Gloria Gibson served as president of Northeastern Illinois University in Chicago from July 2018 to June 2023. Gibson notes that whether taking a walk at a park, in the neighborhood or even through a college campus, the benefits are numerous. This article will provide an overview of some of the key benefits of walking for older individuals, promoting not only physical health but also emotional and cognitive well-being, enhancing overall quality of life.
Retirement presents a prime opportunity to embrace new hobbies and explore lifelong passions. With more free time to enjoy, many seniors find themselves prioritizing their health and wellness, taking up new physical activities to help them stay active while expanding their social circle.
Walking is a simple yet effective means of improving health for people of all ages. Be it a brisk walk in the park or a stroll around the neighborhood with the dog, walking offers many benefits beyond physical fitness.
Arguably the most accessible form of exercise, walking is particularly advantageous for older adults.

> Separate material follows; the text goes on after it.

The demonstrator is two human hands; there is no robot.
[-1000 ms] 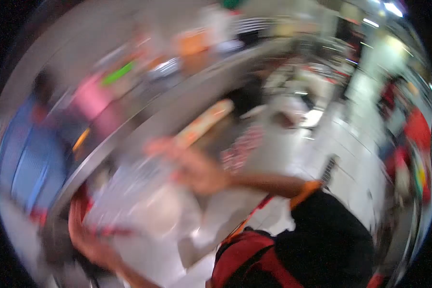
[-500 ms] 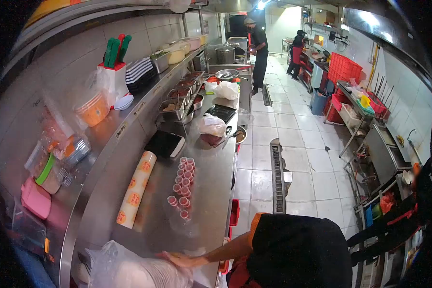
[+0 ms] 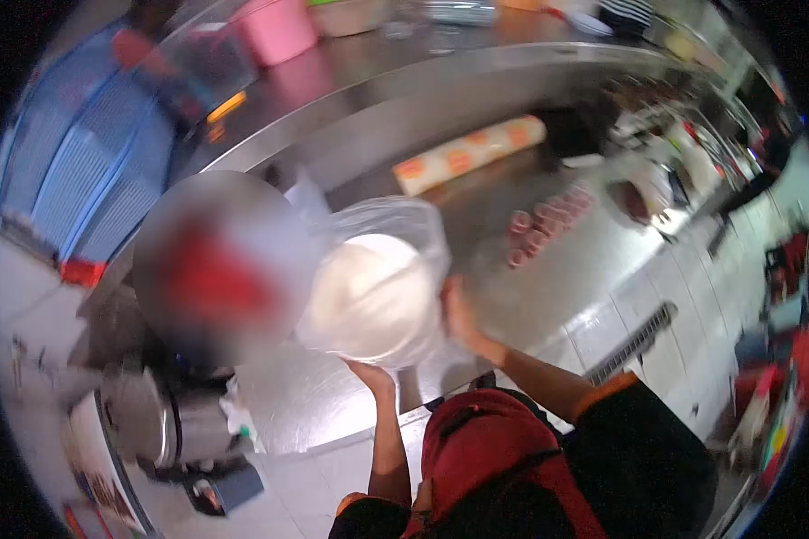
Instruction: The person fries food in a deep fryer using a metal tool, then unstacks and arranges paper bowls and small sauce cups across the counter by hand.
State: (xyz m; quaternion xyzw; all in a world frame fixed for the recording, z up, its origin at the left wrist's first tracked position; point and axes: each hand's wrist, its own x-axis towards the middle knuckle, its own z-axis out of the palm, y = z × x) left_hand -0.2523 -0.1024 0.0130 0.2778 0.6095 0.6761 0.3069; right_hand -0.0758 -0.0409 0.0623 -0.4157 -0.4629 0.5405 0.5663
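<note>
A clear plastic bag (image 3: 427, 225) surrounds a stack of white round containers (image 3: 368, 292), blurred by motion; whether they are bowls or lids I cannot make out. My left hand (image 3: 373, 375) grips its near edge from below, with the fingers hidden under the bag. Against the right side of the bag is my right hand (image 3: 463, 319), smeared by motion and curved around it. Below the bag lies the steel counter (image 3: 306, 404). Beyond it rests a white roll with orange prints (image 3: 472, 154), and small cups with red contents (image 3: 548, 225) stand to the right.
A round blurred patch (image 3: 225, 269) hides the area left of the bag. A pink container (image 3: 279, 31) sits on the back shelf, and a blue slatted crate (image 3: 90, 153) is at far left. A large metal pot (image 3: 139, 413) stands lower left. A floor drain (image 3: 634, 341) runs at right.
The view has swung left and down over the counter. The bagged stack now shows its round face, and both hands are at it; earlier only my right hand was visible beside it.
</note>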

Taking regular strolls helps improve cardiovascular rate by increasing the heart rate, improving blood circulation, and strengthening the heart. Increased blood circulation has been shown to reduce the risk of a range of health conditions, including high blood pressure, heart disease, and stroke, all of which are common concerns among older adults.
The mental health benefits of walking are just as significant as the physical benefits. Though it may be eagerly awaited, in reality retirement can be a challenging lifestyle change that gives rise to feelings of loneliness, anxiety, and even depression. Taking daily walks can go a long way toward enhancing mental well-being by reducing stress and improving mood.
Walking stimulates the release of ‘feel-good’ endorphins, easing tensions and promoting a sense of happiness and calm. Walking outside gets participants up off the sofa, immersing them in nature. Research shows that spending time in the great outdoors can have a profound effect on well-being. Exposing participants to sunlight, fresh air, and beautiful surroundings can help to alleviate anxiety and stress, providing clarity and a fresh perspective on life’s challenges.
As an individual ages, their metabolism and body composition changes, making weight management more challenging. Taking regular walks helps seniors to maintain a healthy body weight by burning calories and keeping their metabolism active. Although walking may not burn calories as quickly as cycling or running, it is still an effective means of managing weight without seniors exposing themselves to the risks associated with high-impact exercise.
Walking strengthens bones, helping to prevent the onset of osteoporosis. It also reduces the risk of type 2 diabetes, which is the most common form of the condition and more prevalent in individuals who are overweight and obese. Regular exercise combined with a healthy diet helps to minimize the risk of developing the disease. In addition, studies show that physical activity such as walking helps to reduce the risk of developing certain cancer types, including bowel, breast, and womb cancer.
Being physically active and leading a healthy lifestyle has significant cognitive benefits, including reducing the risk of dementia. For people living with dementia, taking regular walks can help to improve their strength and flexibility, ensuring a better night’s sleep. Some studies suggest that taking regular walks may actually help to improve memory in dementia patients, slowing the condition’s progression.
Exercise in later life need not be strenuous, with a moderate amount of activity offering an array of health benefits. Whether walking at a steady pace for longer periods or engaging in shorter bursts of strenuous walking uphill, walking can go a long way toward improving seniors’ health and well-being, enabling them to live independently for longer and enjoy a better quality of life.